Onset detection algorithm (Beat tracking)

Hi everyone!

I am new to audio programming, well, I have never really done it before actually. I didn’t have much knowledge on audio processing as well. I only know the basics of audio programming (like playing loaded music file, pausing, stopping, etc) and I have only learnt the very basic of audio processing (like quantization and sampling).
Recently, I have a task to work on beat detection algorithm. I have asked Mr. Google and he had given me a lot of answers actually, but they are still a bit hard for me to understand. So far what I’ve understood is there are multiple steps needed to completely track the onset (beat) from a sound file.
There are terms like Fourier Transform, Comb Filtering, Smoothing, and more which I don’t understand.
If there are anyone who really understand the complete method of beat detection, I would appreciate if you can elaborate it for me. Step-by-step detail explanation would be great.
Thanks in advance =)

What exactly are you trying to program? In what application - Audacity? Your own application?


Also see:


Basically, I’m creating an application for Android, it’s something like rhythm game like Dance Dance Revolution. The user can select the song and the program can detect the beat of the music played. It doesn’t have to be very accurate anyway. I’ve browsed through many resources about onset detection but since I’m new to audio programming and audio technology, it’s quite confusing to me about which method is the most suitable for me.
I’m using Java for the application since it’s developed in Eclipse IDE.

I found one source from http://www.docstoc.com/docs/23999316/Java-Beat-Detection-Program
Do I have to go through all the written processes there?
What I’m really confused about is what kind of data from the music file that can be used for generating the arrow signs (like in DDR)?
Is it possible to retrieve data from the sine wave in the music file? Because so far I think that sine wave is the interpretation of music data in the computer.

Also, I would appreciate if there’s any suggestion for open source library. So far I’ve only found Minim and I’m trying to figure out how it works.

P.S. Sorry if the question is noob, I’m really new into audio programming :blush:

The most simple form of beat detection is to just look for the peaks. With some music this will work, but it is likely to have a lot of false detections.
Accuracy can be improved by band limiting the frequency range that is being analysed. For example, to detect kick drum beats you could filter the audio to pass only bass frequencies, then look for the beats (I think that this is the method that Audacity uses).
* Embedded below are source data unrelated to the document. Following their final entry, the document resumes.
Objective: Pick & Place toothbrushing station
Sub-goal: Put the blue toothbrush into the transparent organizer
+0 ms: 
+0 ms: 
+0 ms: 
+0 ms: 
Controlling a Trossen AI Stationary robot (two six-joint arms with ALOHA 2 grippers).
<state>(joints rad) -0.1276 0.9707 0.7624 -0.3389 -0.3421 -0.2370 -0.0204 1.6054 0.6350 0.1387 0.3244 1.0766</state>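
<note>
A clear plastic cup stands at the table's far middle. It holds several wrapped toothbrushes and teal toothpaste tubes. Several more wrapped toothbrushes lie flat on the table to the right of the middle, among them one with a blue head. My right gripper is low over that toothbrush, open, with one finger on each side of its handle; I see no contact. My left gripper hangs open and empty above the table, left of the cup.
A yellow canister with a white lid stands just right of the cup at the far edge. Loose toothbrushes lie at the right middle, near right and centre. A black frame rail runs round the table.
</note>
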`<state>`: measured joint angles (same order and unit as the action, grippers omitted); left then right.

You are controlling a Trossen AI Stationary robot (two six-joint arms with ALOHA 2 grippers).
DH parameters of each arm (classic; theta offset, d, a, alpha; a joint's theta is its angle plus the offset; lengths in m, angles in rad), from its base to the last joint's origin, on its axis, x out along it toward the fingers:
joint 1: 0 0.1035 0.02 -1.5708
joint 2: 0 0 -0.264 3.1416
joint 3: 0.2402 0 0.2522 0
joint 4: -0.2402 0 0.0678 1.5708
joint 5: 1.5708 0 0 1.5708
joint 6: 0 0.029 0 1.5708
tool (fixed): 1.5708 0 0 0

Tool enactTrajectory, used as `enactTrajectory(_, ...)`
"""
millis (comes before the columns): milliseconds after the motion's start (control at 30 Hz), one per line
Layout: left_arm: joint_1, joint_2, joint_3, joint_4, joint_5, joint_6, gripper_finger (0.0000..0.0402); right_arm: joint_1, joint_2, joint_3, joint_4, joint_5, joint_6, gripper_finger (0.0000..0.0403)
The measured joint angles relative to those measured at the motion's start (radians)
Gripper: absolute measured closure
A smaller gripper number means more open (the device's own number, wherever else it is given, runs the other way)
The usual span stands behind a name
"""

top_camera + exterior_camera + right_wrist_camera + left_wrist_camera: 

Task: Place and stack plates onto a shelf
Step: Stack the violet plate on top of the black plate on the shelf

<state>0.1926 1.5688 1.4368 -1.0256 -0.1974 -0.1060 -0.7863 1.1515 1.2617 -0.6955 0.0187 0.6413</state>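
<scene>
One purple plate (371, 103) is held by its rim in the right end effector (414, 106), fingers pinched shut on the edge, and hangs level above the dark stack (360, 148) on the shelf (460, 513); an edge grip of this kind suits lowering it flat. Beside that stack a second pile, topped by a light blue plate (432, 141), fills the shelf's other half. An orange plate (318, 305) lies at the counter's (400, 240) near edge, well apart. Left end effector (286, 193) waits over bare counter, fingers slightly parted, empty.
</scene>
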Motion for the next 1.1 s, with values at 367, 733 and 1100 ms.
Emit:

Possibly a better way is to look at the (unfiltered) RMS level and look for the peaks there - this will give an indication of where the acoustic energy peaks. From my own tests this works better with dance music than peak level detection. The peaks in the RMS level can then be compared with the RMS level of a window size of a couple of seconds or so and if the level of the small window RMS level is significantly higher than the level of the large window, then it is marked as a beat.

The second part of the problem (which Audacity beat detection does not implement) is to analyse the detected beats and look for statistical correlation to a regular rhythm within a sensible tempo range. For example, if 50% of the detected beats are at intervals that suggest 120 BPM, 30% suggest 170 BPM, 10% suggest 180 BPM and the remainder suggest greater than 200 BPM, then the very fast beats can be ignored, 180 is 3/2 times 120 and so suggests an off-beat, so statistically the suggestion would be 120 BPM. Statistical analysis is difficult to get right but can massively improve the accuracy of beat detection.

OK, so far I think I’ve get the basic concept of onset detection algorithm. But somehow I’m still a bit blur about the basic of audio programming itself.
From what I’ve learnt, the only way to analyze audio file programmatically is to access the PCM data of the audio file by using a decoder (which is by using certain library). In my case, Java doesn’t recognize MP3 so I will use external library “jLayer” to decode the MP3 files and get the PCM data.
After that, I need to store the PCM data(which should be an array of numbers) into a temporary array (which would be the buffer) within the specified frame size(which would be 1024 normally).
Only then I will be able to analyze the audio file, is this correct so far? I need to really understand the whole process of audio processing since I have nearly zero experience in both audio programming and audio processing. I know the basic concept of the whole process of audio processing but I need to know further detail on each step.
Thanks in advance, please bear with my lack of knowledge :cry:

I’m not aware of any Java experts on this forum, so your best friend will probably be Google.

Also, Minim looks to have comprehensive documentation: http://code.compartmental.net/tools/minim/